L’Italie est au cœur de la vie d’Henry James. Elle est pour lui ce lieu d’accomplissement sensoriel où l’on peut vivre « vibrant et scintillant d’un désir aux yeux ouverts ». Découverte si violente qu’elle le rend comme malade, et Henry se confie à son frère William sur ses problèmes de santé comme Marcel Proust à son propre frère, lui aussi médecin.  

Venise, Florence, Rome : Henry James rend compte de tous ses émerveillements avec une qualité de regard et une richesse de culture qui font de ces lettres de véritables guides, à la manière des textes de Ruskin ou d’André Suarès. Mais Henry James est écrivain et il faut lire aussi ces pages comme des sources d’inspiration pour ses textes de fiction comme Les Ailes de la colombe ou ce délicieux Retour à Florence que publient ce même mois les éditions Arfuyen. 

En mars 1869, Henry James, âgé de 25 ans, part seul de Cambridge (Massachusetts) pour son premier grand tour d’Europe. Il se rend d’abord Angleterre pour une cure, puis, surtout, en Italie, de septembre 1869 à janvier 1870. Il visite successivement Venise, Florence, Rome d’où il envoie à son frère William, des comptes rendus aussi détaillés et informés que passionnés, constituant autant d’admirables guides pour découvrir ces villes.

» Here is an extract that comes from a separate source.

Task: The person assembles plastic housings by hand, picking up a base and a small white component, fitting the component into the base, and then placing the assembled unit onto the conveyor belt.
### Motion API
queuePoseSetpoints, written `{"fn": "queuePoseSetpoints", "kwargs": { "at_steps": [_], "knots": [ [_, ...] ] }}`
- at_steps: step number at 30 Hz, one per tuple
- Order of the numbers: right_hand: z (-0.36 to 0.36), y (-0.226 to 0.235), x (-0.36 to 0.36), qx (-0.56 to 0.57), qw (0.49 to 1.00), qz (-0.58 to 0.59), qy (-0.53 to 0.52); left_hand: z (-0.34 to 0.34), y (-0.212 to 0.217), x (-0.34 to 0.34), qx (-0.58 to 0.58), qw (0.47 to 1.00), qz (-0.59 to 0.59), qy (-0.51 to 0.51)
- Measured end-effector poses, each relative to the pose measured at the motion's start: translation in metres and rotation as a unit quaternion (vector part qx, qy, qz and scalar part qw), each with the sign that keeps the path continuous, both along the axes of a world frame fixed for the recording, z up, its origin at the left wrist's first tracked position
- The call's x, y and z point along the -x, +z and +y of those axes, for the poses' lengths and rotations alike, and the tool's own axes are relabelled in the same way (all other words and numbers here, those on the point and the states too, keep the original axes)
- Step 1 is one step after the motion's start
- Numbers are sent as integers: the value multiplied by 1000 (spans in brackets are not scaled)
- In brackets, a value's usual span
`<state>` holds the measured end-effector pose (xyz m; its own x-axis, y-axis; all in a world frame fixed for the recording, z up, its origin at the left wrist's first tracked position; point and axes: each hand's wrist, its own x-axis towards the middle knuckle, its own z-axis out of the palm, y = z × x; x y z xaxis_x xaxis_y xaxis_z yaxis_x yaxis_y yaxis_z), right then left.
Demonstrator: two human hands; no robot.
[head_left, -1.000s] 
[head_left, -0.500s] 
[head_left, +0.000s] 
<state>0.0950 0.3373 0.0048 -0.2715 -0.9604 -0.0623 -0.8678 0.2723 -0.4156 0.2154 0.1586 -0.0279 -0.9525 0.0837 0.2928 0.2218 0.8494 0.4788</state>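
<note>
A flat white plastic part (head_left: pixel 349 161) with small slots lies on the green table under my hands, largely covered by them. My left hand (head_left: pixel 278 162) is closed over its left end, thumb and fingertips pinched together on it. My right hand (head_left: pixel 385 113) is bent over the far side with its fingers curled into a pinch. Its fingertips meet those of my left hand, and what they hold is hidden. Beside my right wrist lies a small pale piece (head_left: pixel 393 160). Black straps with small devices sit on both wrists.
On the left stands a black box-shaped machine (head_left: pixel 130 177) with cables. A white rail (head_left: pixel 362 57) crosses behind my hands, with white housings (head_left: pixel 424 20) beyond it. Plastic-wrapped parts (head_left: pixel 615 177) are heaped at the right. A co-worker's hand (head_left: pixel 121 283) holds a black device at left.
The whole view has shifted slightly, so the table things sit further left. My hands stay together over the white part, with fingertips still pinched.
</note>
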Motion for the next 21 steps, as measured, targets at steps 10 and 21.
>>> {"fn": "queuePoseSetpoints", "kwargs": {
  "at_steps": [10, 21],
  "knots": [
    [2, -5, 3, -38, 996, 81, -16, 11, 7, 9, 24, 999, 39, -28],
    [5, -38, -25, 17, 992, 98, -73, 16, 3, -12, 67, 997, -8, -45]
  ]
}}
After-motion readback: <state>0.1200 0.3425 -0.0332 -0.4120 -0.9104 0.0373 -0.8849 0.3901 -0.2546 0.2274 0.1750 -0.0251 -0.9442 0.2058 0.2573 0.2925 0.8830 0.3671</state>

William n’est que de peu son aîné, mais il a à ses yeux « gagné une telle avance sur moi en ses seize mois d’expérience du monde avant le début de la mienne, que durant tout le temps de l’enfance et de la jeunesse je ne l’ai absolument jamais dépassé ni rattrapé. » Les lettres très libres et confiantes qu’il écrit à son frère témoignent du bouleversement radical que constitue pour lui cette profonde découverte de l’Italie.

Assis dans la grande salle du palais des Doges, Henry se désole d’abord d’un certain manque de réceptivité : « Je pourrais y rester indéfiniment assis, je ne m’en sentirais que de plus en plus inexorablement Yankee. » Pire : comme un fait exprès, ses maux de ventre et de dos s’aggravent au point de l’empêcher de « jouir sensiblement des choses ».

Mais à Rome, c’est la libération et l’éblouissement : « Enfin, pour la première fois, je vis ! Cela surpasse tout. J’ai titubé et gémi le long des rues dans une fièvre de plaisir. » À jamais l’Italie restera pour lui l’a’unique, la miraculeuse patrie de l’âme, mais aussi une prodigieuse source d’inspiration aussi pour les textes de fiction, comme Les Ailes de la colombe ou ce délicieux Retour à Florence que publient ce même mois, comme un contrepoint entre réalité et fiction, les éditions Arfuyen.